PARACHUTE anyone ?

3689396321?profile=originalMaybe someone has encountered a small scale parachute ?

I'd like to add a safety parachute to the Arducopter !! help me decide....



As part of the project is to use an expensive DSLR on the copter,

My GF said i must have some kind of emergency parachute... after joking at it, i thought deeper -

I'd rather feel much safer having a parachute as backup to all electronics (even though i plan on 6 or 8 motors)


Just imagine an emergency button that will immediately turn off all motors and shoot a parachute.



as parachute takes some time to open (=some free fall height), the benefits are sure and obvious for a 100m fall.

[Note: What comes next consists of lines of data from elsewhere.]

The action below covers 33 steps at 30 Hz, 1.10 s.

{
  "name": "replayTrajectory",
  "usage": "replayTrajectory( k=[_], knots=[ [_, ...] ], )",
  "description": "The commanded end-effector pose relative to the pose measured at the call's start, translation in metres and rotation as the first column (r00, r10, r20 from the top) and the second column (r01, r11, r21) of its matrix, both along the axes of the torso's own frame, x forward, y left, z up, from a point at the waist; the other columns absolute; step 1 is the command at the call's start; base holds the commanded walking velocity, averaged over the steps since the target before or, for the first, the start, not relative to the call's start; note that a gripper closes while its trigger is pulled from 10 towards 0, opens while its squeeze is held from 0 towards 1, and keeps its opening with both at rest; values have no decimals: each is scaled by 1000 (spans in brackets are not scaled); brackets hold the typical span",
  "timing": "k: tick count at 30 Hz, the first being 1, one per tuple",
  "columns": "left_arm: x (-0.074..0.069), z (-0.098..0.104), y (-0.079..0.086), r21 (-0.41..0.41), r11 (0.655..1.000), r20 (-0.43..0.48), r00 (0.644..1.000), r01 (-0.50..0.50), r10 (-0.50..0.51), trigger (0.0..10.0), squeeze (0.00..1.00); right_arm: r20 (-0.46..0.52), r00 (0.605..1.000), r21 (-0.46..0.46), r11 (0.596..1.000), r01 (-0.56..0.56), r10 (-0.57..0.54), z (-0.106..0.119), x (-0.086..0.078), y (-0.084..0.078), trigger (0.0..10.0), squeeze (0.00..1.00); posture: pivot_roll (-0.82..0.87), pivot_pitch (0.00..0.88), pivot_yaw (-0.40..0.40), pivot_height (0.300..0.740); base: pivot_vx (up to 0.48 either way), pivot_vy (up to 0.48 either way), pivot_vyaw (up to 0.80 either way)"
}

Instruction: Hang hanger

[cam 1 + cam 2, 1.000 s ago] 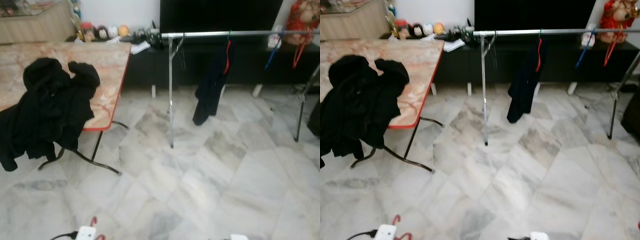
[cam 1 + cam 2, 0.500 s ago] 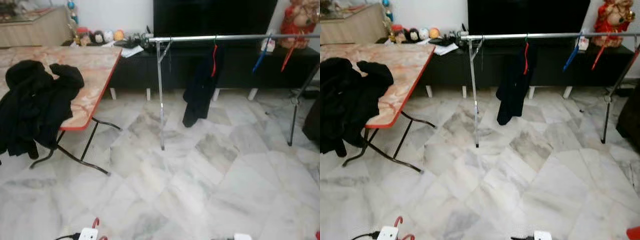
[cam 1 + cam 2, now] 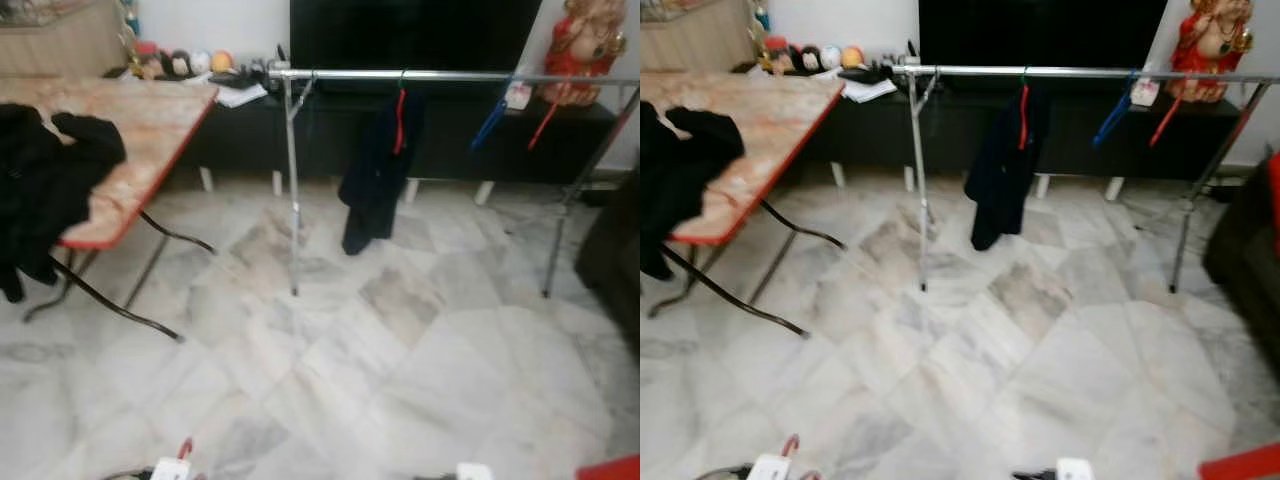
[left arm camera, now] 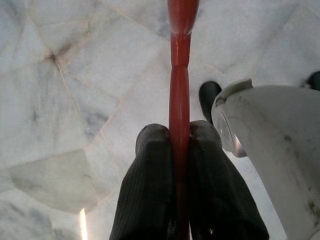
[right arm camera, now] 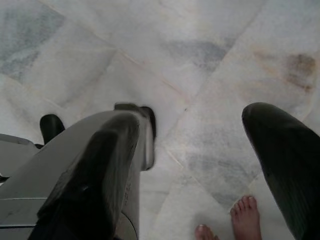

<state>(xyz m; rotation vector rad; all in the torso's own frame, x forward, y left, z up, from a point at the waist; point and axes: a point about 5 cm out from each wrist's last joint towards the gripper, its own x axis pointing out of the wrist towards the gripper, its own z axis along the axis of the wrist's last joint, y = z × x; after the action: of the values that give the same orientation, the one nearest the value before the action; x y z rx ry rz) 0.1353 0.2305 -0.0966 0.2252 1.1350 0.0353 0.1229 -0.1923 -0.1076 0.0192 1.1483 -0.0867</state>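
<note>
I am holding the red hanger (image 4: 179, 75) in my left gripper (image 4: 179, 137). Both fingers (image 4: 150, 175) are closing flat against its bar, one on each side, with no gap showing. The hanger is running out past the fingertips, above the marble floor (image 4: 75, 75), and my own white leg (image 4: 280, 145) is standing just beside it.

My right gripper (image 5: 200, 145) is hanging low over the floor with its fingers (image 5: 100, 165) spread wide apart and nothing between them. A person's bare foot (image 5: 246, 215) is standing on the floor near that gripper.

Taking the rack (image 3: 450, 76) as the landmark: it is a silver rail on thin legs, standing across the room ahead of me, well apart from both grippers.

- A dark garment (image 3: 375, 170) is hanging from the rack on a red hanger, near its left post.
- A blue hanger (image 3: 490, 118) and another red hanger (image 3: 542, 122) are hanging further right on the rack.
- A low black cabinet (image 3: 450, 140) is sitting just behind the rack, with a red figurine (image 3: 585, 40) on it behind the rack's right end.
- A table (image 3: 130, 130) with a red edge is standing left of the rack, with black clothes (image 3: 40, 190) draped over it.
</note>
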Motion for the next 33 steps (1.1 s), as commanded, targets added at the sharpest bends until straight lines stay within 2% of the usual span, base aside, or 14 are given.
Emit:
replayTrajectory(
  k=[1, 8, 16, 21, 24, 33],
  knots=[
    [3, 0, -5, -21, 1000, 11, 1000, -10, 10, 10000, 0, -4, 1000, -19, 1000, 8, -8, 1, -1, -8, 10000, 0, -75, 0, -7, 740, 0, 0, 0],
    [5, 0, -8, -51, 998, 29, 999, -37, 38, 10000, 0, -1, 1000, -26, 1000, 5, -5, 1, 0, -9, 10000, 0, -76, 0, -8, 740, 0, 0, 0],
    [3, -1, -9, -64, 997, 11, 999, -47, 48, 10000, 0, 0, 1000, -25, 1000, 11, -11, 1, 1, -9, 10000, 0, -75, 0, -6, 740, 0, 0, 0],
    [3, -1, -9, -56, 998, 4, 1000, -30, 31, 10000, 0, 11, 1000, -13, 1000, 15, -14, 2, 2, -8, 10000, 0, -76, 0, -3, 740, 256, 0, 0],
    [3, -1, -9, -57, 998, -5, 1000, -2, 1, 10000, 0, 8, 1000, -23, 999, -27, 28, 2, 3, -8, 10000, 0, -76, 0, -3, 740, 266, 0, 0],
    [0, -2, -6, -53, 998, -12, 1000, -13, 12, 10000, 0, -3, 1000, -22, 999, -31, 31, 2, 2, -8, 10000, 0, -72, 0, -5, 740, 286, 0, 0]
  ],
)
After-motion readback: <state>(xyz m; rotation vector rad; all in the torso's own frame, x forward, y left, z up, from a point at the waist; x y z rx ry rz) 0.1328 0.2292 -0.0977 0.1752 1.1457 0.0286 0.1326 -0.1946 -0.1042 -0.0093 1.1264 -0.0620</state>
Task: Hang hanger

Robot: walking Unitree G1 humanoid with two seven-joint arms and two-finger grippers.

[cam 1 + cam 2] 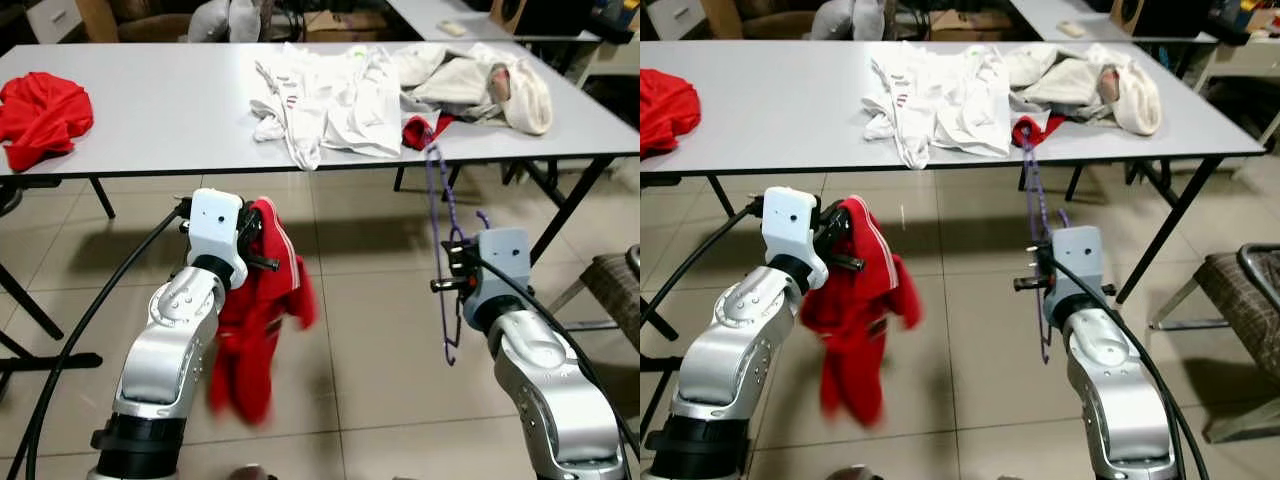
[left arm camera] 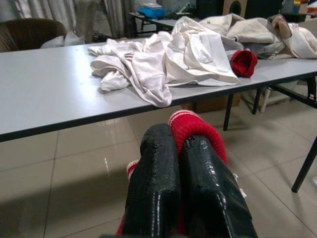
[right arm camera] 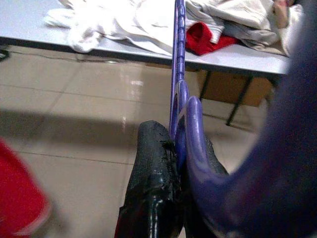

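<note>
Nearest the camera, both silver arms reach forward and up from the bottom of the scene, bent at the elbow, over a tiled floor point(image 1: 370, 330). The left gripper point(image 2: 181, 148) is raised on the left, its two black fingers point(image 2: 153, 183) pressed together on a red garment point(image 1: 255, 320). The garment has white stripes along one edge and hangs down limp from the grip, its lower part dangling beside the left forearm, well above the floor.

On the right, the right gripper point(image 3: 173, 144) is held at about the same height, wrist pointing forward toward the table. Its fingers are closed on a purple hanger point(image 1: 445, 250). The hanger stands nearly upright in the grip: its thin upper part rises toward the table edge, and its lower part drops below the wrist and ends in a curve. In the right wrist view a thick purple loop of the hanger curves close past the lens.

The two grippers are well apart, and the garment and hanger do not touch.

Farther off stands a long grey table point(image 1: 170, 110) on dark legs. A pile of white clothes point(image 1: 330, 100) lies right of its middle. Just right of it, a small red cloth point(image 1: 418, 130) sits at the near edge, with more cream clothes point(image 1: 490, 80) behind. At the far left of the table lies another red garment point(image 1: 40, 115). A chair point(image 1: 615, 290) shows at the right edge.
</note>
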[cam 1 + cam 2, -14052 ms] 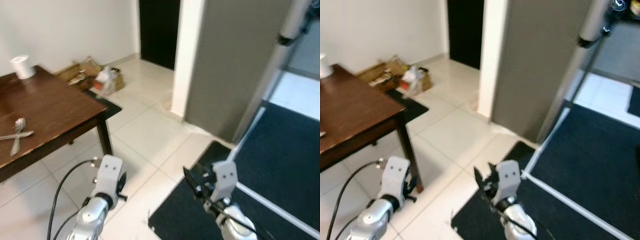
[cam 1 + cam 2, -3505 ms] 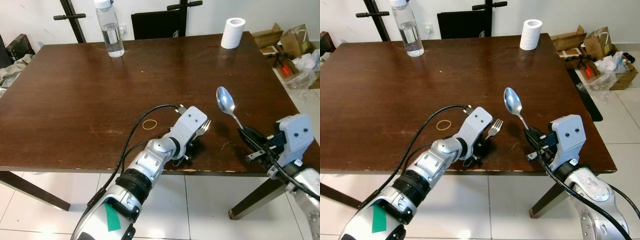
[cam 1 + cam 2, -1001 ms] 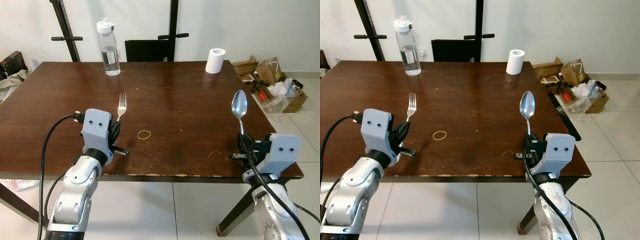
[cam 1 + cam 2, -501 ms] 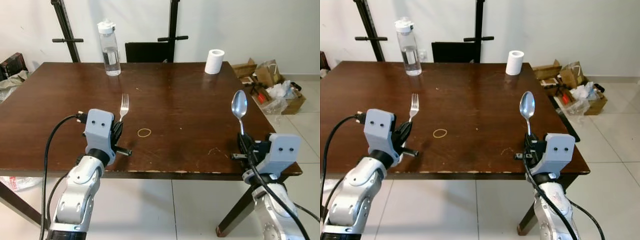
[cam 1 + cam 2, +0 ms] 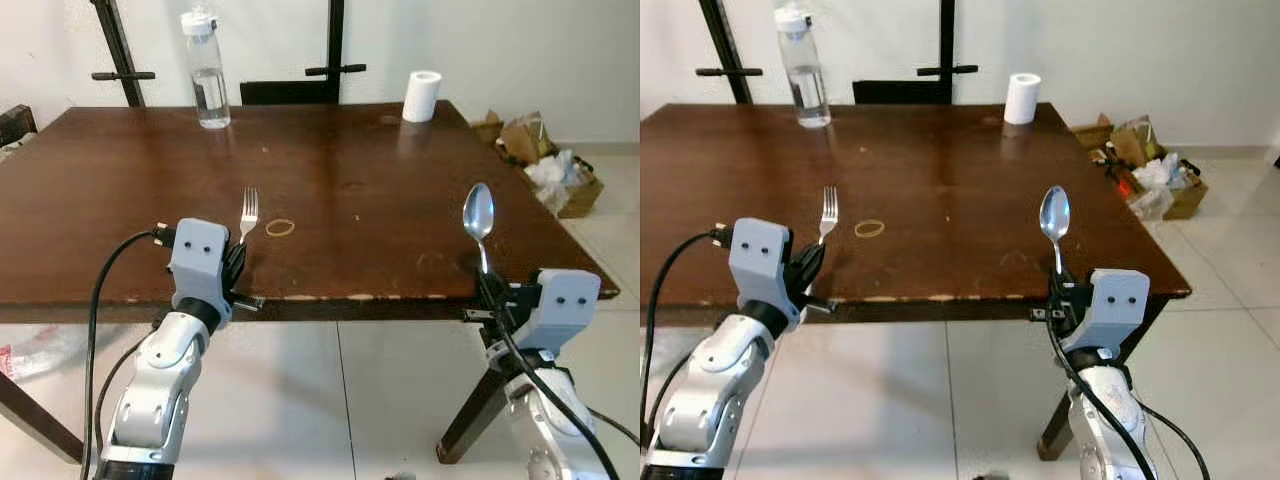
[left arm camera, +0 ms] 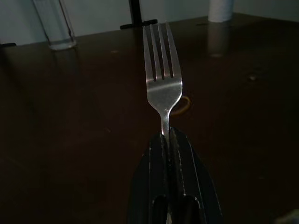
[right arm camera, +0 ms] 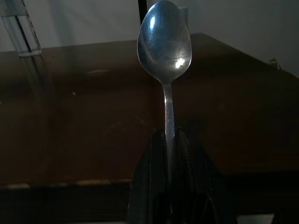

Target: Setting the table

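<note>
With the fork [image 5: 248,208] clamped upright in the left fingers [image 6: 169,140] at lower left and the spoon [image 5: 479,222] in the right fingers [image 7: 169,140] at lower right, both short of the tabletop [image 5: 350,170], either could be dropped off its edge if released here.

Since 1 s ago: view backed off, table [image 5: 350,170] edge now further up frame. Both grippers w/ fork [image 5: 247,212] & spoon [image 5: 479,222] now hang past front edge, over floor [image 5: 330,390].
</note>
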Controlling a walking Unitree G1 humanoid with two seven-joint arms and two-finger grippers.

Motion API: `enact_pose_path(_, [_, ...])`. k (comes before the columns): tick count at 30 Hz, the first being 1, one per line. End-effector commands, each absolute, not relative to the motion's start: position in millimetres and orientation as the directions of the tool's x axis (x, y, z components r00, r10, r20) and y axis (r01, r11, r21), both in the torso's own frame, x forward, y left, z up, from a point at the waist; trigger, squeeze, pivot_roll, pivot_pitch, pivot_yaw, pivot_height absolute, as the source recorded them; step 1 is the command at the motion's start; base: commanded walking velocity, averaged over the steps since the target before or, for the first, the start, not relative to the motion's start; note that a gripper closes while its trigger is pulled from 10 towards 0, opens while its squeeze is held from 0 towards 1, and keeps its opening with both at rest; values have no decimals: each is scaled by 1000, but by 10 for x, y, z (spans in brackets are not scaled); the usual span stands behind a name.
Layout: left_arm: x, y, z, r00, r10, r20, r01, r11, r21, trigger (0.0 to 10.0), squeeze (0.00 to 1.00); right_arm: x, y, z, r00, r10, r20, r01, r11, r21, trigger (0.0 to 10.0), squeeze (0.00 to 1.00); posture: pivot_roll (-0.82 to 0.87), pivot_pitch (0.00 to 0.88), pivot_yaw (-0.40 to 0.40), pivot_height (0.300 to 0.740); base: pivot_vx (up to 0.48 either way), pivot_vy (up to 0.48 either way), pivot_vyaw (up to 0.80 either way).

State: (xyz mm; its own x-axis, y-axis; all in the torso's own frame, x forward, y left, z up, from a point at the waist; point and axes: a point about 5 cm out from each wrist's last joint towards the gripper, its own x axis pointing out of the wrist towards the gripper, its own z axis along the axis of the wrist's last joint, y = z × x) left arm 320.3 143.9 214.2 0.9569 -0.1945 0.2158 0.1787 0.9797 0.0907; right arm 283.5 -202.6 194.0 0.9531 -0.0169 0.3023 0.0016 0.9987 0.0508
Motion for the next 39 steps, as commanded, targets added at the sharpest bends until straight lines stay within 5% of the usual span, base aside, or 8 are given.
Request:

but if i'm around 5m above ground, (which can still be nasty to the DSLR) - would i have enough "falling time" to open the parachute and having enough braking force ?


think i better make one by myself ? is it rather simple as cutting and connecting wires to a cloth,

or it is more complex design that i could hardly achieve and i better get a ready one ?


i came across this as the only parachute i could find:


It looks sturdy and well balanced & stuff... it's totally affordable !

they say the 40" version has 7KG resistance. i'm safe on this side, i dont want a much bigger one.


how about the opening technique ?

i could stuff it in a small plastic tube attached to the top of the dome, using a small solenoid or servo to kick it out...

how do i ensure it opens reliably ? i guess it depends on the folding inside the storage tube...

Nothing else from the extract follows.